- _Task prompt_: Set down exactly, from the records below, the line with "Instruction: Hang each" through the line with "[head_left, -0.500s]", and nothing else.

(Records contained in a dataset)

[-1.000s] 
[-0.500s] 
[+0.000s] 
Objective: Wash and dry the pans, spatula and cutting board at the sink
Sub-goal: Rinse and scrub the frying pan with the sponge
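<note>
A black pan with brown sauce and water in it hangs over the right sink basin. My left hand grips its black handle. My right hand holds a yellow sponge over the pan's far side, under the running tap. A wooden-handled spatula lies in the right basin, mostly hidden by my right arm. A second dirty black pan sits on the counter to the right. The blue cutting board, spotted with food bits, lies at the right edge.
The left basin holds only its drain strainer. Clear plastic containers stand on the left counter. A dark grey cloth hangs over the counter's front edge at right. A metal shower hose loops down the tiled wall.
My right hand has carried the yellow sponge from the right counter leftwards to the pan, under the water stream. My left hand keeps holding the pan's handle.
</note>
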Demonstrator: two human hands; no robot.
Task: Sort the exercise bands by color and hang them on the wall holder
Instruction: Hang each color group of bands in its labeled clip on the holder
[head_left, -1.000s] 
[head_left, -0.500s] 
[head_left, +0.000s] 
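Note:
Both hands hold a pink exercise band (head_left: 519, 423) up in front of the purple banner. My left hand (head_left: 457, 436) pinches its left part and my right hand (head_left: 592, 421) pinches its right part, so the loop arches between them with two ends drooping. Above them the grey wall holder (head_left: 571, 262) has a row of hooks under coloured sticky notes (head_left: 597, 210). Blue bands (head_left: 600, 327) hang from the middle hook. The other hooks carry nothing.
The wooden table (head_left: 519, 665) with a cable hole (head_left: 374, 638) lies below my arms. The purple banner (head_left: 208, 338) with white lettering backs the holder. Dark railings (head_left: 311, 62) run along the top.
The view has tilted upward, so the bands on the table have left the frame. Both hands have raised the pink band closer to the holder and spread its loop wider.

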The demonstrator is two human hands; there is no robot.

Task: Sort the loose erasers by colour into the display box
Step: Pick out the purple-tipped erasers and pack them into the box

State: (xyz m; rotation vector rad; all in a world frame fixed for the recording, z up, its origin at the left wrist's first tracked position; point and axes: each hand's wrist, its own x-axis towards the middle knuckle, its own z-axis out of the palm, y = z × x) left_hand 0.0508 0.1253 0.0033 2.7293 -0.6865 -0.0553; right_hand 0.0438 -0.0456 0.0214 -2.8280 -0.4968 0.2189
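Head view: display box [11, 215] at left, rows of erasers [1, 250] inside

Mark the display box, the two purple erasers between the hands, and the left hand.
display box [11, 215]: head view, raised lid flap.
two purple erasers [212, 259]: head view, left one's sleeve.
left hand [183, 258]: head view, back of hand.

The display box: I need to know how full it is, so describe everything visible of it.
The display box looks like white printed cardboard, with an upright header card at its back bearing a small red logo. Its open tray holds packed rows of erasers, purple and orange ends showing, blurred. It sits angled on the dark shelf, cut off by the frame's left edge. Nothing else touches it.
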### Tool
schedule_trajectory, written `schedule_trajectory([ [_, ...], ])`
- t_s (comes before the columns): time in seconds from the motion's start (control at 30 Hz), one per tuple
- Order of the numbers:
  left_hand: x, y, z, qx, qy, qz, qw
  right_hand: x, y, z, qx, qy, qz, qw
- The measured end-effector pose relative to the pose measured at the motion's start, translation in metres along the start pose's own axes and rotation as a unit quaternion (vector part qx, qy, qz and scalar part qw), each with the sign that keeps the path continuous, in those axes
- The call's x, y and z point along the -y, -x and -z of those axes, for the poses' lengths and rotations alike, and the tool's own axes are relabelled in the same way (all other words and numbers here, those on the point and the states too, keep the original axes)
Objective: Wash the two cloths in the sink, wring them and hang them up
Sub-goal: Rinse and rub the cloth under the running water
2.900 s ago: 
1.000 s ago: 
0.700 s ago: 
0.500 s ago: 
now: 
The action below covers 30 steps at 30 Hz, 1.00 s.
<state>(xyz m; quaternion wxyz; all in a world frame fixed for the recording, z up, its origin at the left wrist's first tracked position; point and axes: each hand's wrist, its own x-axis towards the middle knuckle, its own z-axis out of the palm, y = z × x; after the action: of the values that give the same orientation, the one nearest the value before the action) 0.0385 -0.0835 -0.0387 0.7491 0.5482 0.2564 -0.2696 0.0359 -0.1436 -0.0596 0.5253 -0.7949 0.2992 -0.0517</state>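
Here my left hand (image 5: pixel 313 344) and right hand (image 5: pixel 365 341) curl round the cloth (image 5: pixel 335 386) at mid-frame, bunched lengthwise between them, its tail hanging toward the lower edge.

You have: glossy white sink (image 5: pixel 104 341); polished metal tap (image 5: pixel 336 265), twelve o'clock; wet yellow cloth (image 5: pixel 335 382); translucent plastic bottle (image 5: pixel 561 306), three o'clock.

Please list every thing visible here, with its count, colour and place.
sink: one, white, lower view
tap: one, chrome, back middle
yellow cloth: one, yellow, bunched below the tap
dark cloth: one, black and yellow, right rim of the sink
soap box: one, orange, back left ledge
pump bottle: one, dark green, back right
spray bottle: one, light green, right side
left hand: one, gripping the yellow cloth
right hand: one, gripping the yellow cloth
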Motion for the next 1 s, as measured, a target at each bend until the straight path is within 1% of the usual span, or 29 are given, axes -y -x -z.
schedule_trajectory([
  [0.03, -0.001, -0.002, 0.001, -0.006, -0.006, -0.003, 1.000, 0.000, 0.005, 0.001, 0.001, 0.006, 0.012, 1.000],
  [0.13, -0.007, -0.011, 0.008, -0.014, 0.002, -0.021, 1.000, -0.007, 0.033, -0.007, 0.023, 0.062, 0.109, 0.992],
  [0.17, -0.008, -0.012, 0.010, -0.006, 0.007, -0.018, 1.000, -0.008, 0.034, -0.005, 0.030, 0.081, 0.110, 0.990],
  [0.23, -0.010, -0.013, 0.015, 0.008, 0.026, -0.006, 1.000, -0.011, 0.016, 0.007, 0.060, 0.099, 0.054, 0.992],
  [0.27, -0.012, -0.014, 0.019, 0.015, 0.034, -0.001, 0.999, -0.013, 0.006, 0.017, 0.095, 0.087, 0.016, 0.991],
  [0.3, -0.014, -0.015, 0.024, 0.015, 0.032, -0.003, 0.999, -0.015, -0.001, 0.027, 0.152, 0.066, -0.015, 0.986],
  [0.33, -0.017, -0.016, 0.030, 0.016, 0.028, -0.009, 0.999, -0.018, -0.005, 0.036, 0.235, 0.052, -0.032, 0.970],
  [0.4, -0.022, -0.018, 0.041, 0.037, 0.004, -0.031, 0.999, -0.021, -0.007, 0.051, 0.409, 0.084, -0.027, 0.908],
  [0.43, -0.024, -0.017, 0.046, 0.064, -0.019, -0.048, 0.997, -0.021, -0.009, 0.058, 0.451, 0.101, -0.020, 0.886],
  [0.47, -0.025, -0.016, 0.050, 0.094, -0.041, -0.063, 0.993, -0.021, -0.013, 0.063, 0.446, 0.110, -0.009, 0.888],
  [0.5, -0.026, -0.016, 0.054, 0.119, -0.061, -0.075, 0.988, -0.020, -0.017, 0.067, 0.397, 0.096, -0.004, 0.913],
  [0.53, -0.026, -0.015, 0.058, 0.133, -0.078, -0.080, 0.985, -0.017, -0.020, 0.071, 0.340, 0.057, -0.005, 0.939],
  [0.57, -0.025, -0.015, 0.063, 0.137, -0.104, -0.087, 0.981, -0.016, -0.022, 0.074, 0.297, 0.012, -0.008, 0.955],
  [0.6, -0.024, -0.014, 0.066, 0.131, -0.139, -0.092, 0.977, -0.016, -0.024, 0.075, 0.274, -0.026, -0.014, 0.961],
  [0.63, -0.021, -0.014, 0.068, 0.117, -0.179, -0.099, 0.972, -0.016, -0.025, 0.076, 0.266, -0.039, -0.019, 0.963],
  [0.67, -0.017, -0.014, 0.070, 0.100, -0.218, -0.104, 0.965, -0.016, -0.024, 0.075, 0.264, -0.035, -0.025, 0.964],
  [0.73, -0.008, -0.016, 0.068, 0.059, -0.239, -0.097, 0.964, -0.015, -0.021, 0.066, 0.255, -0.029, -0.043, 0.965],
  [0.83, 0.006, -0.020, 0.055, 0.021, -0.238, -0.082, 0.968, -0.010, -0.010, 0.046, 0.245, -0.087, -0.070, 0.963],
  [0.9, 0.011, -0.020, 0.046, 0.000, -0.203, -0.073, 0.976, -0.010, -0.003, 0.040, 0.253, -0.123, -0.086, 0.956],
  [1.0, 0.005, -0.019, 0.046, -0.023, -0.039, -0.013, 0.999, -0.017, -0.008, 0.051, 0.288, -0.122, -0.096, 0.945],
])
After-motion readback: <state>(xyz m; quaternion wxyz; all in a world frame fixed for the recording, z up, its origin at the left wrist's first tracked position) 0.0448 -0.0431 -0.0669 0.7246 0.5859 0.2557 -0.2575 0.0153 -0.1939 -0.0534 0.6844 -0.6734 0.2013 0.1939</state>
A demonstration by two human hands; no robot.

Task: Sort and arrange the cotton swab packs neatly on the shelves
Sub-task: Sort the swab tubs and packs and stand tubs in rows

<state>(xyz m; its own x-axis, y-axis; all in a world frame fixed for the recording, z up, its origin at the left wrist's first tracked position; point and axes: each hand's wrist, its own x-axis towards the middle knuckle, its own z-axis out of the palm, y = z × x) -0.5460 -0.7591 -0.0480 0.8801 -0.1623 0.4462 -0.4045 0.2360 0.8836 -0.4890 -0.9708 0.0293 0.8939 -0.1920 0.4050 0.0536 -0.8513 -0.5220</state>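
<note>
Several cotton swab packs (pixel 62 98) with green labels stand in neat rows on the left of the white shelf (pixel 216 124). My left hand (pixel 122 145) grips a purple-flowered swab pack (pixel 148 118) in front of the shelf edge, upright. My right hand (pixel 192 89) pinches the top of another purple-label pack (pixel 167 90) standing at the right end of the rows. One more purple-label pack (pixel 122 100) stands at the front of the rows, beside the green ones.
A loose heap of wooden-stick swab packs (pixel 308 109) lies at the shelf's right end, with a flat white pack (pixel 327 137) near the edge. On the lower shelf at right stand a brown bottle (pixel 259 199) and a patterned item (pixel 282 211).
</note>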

- _Finished task_:
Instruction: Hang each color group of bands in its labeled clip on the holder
[head_left, -1.000s] 
[head_left, -0.500s] 

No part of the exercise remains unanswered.